• _Exercise brief_
For the entries below, the result should be an exact transcription of the lines from the one with "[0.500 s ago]" up to and including the one with "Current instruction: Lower", and only those.

• _Source data_
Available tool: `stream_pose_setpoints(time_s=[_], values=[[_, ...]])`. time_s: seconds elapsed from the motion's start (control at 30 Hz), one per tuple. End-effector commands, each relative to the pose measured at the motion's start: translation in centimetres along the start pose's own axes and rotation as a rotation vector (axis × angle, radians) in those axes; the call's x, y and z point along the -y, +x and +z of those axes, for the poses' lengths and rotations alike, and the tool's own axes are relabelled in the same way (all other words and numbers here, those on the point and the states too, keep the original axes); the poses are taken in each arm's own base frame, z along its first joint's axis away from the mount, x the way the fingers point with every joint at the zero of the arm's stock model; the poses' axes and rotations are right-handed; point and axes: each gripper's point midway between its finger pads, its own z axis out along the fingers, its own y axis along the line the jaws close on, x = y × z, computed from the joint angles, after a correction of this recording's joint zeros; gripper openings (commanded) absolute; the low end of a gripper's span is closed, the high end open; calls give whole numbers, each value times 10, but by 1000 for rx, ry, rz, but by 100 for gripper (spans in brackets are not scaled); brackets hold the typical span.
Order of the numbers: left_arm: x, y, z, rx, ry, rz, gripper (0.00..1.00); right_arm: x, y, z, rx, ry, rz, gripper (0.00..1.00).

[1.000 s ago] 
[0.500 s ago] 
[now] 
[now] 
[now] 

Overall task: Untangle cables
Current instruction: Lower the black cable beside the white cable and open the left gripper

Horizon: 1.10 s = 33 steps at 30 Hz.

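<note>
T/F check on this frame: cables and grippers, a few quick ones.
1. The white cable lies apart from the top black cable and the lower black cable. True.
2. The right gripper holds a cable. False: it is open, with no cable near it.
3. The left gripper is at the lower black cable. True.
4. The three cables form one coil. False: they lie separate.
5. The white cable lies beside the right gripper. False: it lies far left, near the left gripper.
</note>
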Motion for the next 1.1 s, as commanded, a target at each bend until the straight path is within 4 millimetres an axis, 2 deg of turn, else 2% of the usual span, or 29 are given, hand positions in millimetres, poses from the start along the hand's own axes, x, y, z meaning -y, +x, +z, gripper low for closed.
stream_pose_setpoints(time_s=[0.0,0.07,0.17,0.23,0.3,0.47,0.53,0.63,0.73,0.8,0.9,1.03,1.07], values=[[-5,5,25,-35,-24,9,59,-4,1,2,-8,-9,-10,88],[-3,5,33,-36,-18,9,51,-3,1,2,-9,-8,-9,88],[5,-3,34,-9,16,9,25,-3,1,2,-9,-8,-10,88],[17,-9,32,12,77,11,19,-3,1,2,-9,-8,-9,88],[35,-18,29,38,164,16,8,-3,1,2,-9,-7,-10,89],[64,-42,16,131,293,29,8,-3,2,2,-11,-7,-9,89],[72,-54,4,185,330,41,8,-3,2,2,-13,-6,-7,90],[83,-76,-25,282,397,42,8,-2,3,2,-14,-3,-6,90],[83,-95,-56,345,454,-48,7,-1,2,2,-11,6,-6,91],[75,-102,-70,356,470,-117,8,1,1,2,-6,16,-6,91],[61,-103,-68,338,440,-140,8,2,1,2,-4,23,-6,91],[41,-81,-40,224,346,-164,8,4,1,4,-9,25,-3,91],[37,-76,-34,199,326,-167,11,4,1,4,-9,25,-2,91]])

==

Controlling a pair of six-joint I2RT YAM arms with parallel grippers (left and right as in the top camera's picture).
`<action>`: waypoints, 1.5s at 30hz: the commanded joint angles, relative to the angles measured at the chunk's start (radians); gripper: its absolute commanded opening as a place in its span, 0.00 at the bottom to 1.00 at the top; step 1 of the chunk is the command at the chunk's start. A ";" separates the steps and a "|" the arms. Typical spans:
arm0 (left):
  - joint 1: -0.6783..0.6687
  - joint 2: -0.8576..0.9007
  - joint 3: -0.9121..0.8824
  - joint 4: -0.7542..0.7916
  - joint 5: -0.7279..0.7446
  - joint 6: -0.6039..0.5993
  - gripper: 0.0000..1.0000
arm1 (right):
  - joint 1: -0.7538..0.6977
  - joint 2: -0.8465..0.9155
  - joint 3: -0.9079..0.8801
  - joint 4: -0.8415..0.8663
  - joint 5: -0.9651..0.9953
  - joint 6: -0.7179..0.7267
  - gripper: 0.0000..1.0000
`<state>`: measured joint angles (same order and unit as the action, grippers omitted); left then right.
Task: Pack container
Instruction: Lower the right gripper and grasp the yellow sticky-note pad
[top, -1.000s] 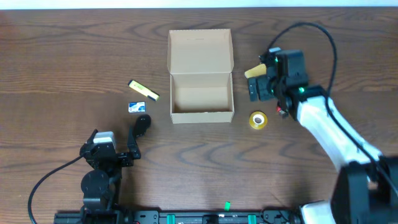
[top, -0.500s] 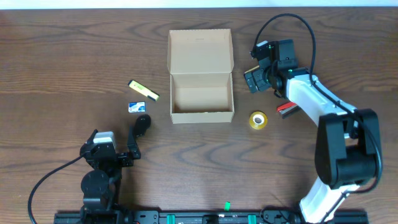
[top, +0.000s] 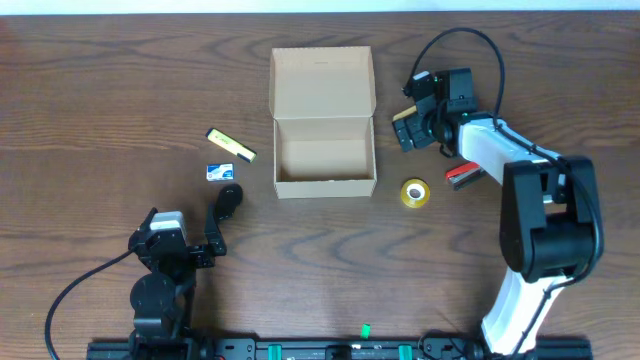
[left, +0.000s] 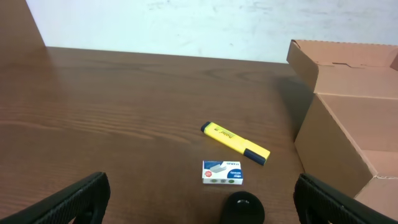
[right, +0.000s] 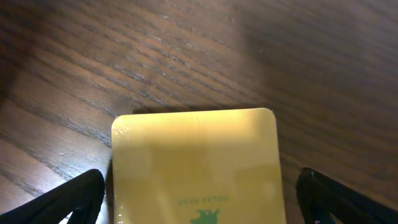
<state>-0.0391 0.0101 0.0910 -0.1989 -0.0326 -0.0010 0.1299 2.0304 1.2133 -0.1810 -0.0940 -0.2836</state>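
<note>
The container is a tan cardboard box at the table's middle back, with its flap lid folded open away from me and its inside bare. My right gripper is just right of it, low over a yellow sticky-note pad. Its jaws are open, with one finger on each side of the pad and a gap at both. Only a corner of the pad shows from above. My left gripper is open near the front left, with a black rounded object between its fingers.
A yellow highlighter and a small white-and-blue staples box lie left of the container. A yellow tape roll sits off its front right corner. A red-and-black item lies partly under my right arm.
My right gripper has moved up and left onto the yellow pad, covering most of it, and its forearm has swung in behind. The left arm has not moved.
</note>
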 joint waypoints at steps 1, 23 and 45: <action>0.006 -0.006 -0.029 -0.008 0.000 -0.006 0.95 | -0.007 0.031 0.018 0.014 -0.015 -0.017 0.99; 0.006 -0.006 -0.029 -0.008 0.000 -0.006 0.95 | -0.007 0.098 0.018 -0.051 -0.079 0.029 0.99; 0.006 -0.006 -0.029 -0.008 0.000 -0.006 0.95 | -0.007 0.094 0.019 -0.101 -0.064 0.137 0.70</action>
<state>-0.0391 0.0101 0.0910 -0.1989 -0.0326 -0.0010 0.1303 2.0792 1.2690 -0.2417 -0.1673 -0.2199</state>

• _Answer area_
[0.500 s ago] 
[now] 
[now] 
[now] 

Overall task: Untangle cables
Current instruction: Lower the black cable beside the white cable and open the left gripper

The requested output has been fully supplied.